Chi sarebbe Napoleone Bonaparte senza il cappello bicorno? O Giuseppe Garibaldi senza la berretta floscia? O Ernesto Che Guevara senza il basco nero? La rivoluzione è sempre qualcosa che parte dalla testa. E non solo nel senso delle idee. Ma anche il conservatorismo, a pensarci bene. L’Inghilterra si sarebbe fidata di Winston Churchill anche se non avesse portato, con sicurezza e coraggio, il suo Homburg?
L’uomo è anche ciò che indossa. E i grandi uomini, di solito, indossano icone. Dalla tuba di Abramo Lincoln al fez di Benito Mussolini fino ai territori del sogno e delle favole di celluloide: il borsalino di Humphrey Bogart in Casablanca o quello, versione fedora, di Harrison Ford nella parte di Indiana Jones, o il cilindro di Willy Wonka esibito con sfrontata infantilità da Johnny Depp. Poi, c’è la letteratura: il deerstalker di Sherlock Holmes, il cappello a tre piume di Cyrano de Bergerac, la bombetta del commissario Maigret...
Il cappello è capo di abbigliamento, protezione fisica, indumento polisemico, icona (e anche strumento di propaganda politica: il simbolo dell’impero yankee, per i suoi nemici, è un cappello: il berretto da baseball). E le icone, patrimonio immaginario di tutti, quando qualcuno le vuole comprare solo per sé, costano caro. Un esemplare del celebre cappello a due punte di Napoleone Bonaparte, nero e in pelle di castoro, è stato appena venduto a Parigi per 1,8 milioni di euro. A comprarlo, ha riferito la casa d’aste Osenat, è stato un uomo di nazionalità sudcoreana. Elegante melting pot iconico. Il copricapo bicorno è uno dei 19 esemplari lasciati dall’imperatore alla sua morte e che si conservano ancora oggi al mondo. Faceva parte della collezione di Palazzo del Principe di Monaco.

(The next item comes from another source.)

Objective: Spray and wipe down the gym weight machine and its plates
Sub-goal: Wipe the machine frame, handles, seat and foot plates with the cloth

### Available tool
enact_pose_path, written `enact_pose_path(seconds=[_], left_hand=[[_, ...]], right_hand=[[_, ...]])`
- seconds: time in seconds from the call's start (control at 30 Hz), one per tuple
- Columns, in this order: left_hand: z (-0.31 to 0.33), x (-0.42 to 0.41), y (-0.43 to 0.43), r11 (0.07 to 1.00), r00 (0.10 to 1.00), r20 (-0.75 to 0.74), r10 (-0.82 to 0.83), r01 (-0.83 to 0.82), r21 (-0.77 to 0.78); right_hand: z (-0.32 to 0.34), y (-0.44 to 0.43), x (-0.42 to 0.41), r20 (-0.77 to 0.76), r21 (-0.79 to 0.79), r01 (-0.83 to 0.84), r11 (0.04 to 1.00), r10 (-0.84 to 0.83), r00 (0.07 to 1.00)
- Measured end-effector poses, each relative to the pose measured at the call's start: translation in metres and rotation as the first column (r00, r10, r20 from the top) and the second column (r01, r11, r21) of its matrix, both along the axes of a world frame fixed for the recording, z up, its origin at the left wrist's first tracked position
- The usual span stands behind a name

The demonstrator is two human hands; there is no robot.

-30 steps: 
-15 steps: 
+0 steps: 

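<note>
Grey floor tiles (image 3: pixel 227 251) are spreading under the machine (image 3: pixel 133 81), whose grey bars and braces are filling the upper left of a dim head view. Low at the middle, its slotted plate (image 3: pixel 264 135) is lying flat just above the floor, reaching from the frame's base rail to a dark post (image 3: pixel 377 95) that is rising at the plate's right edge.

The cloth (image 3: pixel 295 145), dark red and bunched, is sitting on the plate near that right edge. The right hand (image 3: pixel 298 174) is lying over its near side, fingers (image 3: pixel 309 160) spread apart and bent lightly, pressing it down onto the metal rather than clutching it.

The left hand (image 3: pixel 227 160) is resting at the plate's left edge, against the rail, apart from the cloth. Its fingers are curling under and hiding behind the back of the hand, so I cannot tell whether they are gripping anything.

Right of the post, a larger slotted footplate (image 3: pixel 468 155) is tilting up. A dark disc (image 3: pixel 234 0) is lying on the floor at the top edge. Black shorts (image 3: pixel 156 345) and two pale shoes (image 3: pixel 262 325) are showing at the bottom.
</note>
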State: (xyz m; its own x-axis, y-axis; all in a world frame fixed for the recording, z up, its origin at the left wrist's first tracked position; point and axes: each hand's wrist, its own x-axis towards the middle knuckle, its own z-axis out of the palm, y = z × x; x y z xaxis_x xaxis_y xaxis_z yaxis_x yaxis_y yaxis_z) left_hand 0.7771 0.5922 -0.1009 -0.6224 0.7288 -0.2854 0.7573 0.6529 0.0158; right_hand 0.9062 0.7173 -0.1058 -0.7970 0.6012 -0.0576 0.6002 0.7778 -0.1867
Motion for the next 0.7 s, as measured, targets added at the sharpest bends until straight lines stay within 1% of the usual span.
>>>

A proposito di pezzi storici. Nel 2012 la bombetta che Charlie Chaplin indossava quando interpretava il vagabondo Charlot fu battuta per 58mila dollari (mentre il bastone fu acquistato a meno, 42mila). Uno dei famosi cappelli di feltro nero fedora di Michael Jackson nel 2009 è stato venduto all’asta per 22mila dollari. E tra cinema, leggenda e storia, the green beret di John Wayne, simbolo del bellicismo patriottico americano, due anni fa è stato acquistato insieme con altri oggetti dell’attore per 180mila dollari.
A dimostrazione che anche il mito ha un prezzo. Ma non l’eleganza. Presente in tutte le civiltà, dagli antichi copricapi egizi alla «paglietta» a tesa corta hipster-style di oggi, il cappello è un simbolo culturale che segna l’appartenenza, è un codice comunicativo, dichiara una visione del mondo ed è metafora della creatività individuale. Per pochi, parla a tutti. E il fatto che l’uomo – a differenza delle donne che lo ostentano – non lo indossi più, o quasi, significa che stiamo perdendo la memoria della nostra storia e un certo senso della bellezza.
Che il capello sia un simbolo, e non un semplice accessorio, del resto, ce lo insegna uno degli uomini più autorevoli del mondo, che poi è una donna. La regina Elisabetta, la quale nel corso del proprio regno ha indossato 5mila cappelli. Diversi. Ma che rappresentano sempre la stessa cosa. Una corona.